§ Instructions for the task
Your answer should be only the lines below from the one with "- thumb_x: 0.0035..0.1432" to the one with "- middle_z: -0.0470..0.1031", repeated exactly, ends included.

§ Records for the task
---+---

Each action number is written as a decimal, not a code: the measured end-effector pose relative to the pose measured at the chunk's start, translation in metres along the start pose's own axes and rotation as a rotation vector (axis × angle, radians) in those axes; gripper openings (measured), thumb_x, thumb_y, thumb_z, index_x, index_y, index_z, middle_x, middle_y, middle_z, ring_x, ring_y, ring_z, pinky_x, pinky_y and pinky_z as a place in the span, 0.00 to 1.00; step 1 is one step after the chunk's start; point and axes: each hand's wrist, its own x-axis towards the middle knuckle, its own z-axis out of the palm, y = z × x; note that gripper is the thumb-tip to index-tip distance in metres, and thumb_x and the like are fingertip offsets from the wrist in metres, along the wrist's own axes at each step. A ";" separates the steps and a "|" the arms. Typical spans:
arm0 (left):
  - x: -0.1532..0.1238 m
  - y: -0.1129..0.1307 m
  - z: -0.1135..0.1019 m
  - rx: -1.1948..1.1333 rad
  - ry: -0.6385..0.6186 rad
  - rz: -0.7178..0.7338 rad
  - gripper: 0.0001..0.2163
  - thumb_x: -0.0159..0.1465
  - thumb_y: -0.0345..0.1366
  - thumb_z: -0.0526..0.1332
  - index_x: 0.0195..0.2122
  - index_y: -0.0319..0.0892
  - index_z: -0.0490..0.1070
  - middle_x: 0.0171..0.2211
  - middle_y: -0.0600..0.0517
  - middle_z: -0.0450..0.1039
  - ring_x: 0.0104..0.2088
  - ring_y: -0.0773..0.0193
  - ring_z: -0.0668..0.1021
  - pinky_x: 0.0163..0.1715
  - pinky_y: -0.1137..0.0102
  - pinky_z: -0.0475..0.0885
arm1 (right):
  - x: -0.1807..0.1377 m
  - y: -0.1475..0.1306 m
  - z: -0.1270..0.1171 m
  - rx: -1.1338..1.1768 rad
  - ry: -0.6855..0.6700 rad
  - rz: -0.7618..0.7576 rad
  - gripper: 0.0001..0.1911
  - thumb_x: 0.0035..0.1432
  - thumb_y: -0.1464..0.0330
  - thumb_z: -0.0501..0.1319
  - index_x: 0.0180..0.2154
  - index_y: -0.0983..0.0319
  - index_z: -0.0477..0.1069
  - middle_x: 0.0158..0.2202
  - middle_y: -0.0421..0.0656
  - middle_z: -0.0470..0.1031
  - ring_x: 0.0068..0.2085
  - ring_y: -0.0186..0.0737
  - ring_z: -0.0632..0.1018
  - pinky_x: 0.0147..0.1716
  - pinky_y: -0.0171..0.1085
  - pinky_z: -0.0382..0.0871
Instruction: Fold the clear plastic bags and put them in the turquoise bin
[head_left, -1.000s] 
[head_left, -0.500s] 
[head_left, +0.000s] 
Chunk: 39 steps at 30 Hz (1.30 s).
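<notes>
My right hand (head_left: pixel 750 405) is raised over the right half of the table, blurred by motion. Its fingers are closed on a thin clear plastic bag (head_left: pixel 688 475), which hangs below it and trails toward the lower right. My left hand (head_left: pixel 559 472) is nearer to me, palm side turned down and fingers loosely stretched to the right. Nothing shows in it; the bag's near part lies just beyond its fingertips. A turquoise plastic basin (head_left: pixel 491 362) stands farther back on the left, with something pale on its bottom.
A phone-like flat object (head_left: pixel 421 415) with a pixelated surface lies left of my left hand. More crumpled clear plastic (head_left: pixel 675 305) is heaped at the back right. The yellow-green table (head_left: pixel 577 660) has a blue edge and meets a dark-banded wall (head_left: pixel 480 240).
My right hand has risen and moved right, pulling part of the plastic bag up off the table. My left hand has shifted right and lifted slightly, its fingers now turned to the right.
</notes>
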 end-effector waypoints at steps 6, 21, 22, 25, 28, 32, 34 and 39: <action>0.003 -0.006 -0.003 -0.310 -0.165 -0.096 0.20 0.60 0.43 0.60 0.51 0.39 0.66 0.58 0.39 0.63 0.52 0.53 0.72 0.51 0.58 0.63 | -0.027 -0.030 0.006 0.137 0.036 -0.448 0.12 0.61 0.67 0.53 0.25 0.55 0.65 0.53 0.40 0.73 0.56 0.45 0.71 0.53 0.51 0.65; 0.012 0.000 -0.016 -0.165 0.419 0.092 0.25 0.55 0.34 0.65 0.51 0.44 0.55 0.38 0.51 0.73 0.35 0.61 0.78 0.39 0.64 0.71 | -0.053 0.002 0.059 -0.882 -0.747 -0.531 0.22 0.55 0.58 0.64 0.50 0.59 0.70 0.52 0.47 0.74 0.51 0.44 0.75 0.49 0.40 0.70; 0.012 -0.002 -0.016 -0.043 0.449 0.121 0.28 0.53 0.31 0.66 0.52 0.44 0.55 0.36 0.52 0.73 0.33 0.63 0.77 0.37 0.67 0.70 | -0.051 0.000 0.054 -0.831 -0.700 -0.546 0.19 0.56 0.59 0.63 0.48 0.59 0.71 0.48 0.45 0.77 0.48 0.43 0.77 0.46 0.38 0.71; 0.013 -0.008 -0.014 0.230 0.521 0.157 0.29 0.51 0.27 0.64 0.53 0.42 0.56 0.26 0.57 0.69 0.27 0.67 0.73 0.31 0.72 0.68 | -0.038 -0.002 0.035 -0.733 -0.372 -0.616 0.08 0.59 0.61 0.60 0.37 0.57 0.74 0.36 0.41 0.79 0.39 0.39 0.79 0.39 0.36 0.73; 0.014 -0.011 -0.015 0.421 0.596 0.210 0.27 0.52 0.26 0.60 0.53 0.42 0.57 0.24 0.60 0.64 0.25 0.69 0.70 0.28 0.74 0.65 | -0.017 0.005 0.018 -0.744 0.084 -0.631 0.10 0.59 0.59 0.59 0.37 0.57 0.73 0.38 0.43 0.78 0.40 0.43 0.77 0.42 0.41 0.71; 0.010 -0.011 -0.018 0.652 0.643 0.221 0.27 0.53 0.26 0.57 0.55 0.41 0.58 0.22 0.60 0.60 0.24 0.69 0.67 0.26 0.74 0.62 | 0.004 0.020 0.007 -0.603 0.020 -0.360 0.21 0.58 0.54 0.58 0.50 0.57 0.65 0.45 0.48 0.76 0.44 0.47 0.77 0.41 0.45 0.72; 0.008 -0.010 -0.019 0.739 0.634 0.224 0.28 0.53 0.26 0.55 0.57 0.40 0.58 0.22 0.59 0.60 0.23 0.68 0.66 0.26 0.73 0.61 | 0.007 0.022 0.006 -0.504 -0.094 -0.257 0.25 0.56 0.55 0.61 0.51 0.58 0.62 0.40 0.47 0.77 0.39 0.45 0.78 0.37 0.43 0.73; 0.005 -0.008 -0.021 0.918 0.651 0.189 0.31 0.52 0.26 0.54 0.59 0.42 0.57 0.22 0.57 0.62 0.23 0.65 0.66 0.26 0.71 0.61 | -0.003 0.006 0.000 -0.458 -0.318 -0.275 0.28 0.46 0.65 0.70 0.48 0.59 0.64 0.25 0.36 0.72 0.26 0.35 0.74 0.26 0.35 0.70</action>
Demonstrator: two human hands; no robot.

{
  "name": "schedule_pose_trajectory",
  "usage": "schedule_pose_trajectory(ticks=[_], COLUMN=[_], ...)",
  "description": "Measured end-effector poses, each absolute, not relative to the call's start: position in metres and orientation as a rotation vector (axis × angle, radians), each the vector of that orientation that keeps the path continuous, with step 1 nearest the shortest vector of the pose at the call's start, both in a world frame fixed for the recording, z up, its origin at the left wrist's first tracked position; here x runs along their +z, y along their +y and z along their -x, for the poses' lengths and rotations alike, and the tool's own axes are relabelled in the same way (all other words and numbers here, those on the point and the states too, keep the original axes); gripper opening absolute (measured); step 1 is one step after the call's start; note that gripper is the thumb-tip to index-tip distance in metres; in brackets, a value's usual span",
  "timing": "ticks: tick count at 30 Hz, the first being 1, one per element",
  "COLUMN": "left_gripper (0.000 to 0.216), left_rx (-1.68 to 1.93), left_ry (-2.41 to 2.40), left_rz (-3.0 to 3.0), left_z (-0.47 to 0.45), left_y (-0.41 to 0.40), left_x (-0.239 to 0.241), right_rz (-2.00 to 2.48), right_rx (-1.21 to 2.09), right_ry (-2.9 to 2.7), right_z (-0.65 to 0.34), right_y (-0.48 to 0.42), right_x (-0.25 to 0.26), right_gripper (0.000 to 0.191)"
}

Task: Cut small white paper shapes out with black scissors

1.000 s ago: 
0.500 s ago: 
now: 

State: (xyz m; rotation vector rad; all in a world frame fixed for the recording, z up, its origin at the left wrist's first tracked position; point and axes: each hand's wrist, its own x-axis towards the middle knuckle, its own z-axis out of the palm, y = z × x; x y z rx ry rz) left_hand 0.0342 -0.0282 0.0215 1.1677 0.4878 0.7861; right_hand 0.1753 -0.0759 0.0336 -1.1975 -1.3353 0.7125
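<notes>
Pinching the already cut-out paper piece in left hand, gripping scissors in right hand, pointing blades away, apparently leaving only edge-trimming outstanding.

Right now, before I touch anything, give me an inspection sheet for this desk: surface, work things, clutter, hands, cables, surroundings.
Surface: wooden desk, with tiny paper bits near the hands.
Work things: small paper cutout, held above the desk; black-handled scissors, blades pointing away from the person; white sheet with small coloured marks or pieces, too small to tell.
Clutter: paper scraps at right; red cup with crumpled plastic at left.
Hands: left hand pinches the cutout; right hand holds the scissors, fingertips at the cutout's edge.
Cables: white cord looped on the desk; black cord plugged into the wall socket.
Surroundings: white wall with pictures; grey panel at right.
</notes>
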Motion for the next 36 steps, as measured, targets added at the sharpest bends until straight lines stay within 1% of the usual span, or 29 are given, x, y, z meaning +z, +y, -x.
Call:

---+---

§ Answer to this problem
  - thumb_x: 0.0035..0.1432
  - thumb_y: -0.1464..0.0330
  - thumb_z: -0.0501..0.1319
  - index_x: 0.0180..0.2154
  - index_y: -0.0983..0.0319
  - index_z: -0.0477..0.1069
  - middle_x: 0.0158..0.2202
  - middle_y: -0.0421..0.0656
  - middle_z: -0.0470..0.1031

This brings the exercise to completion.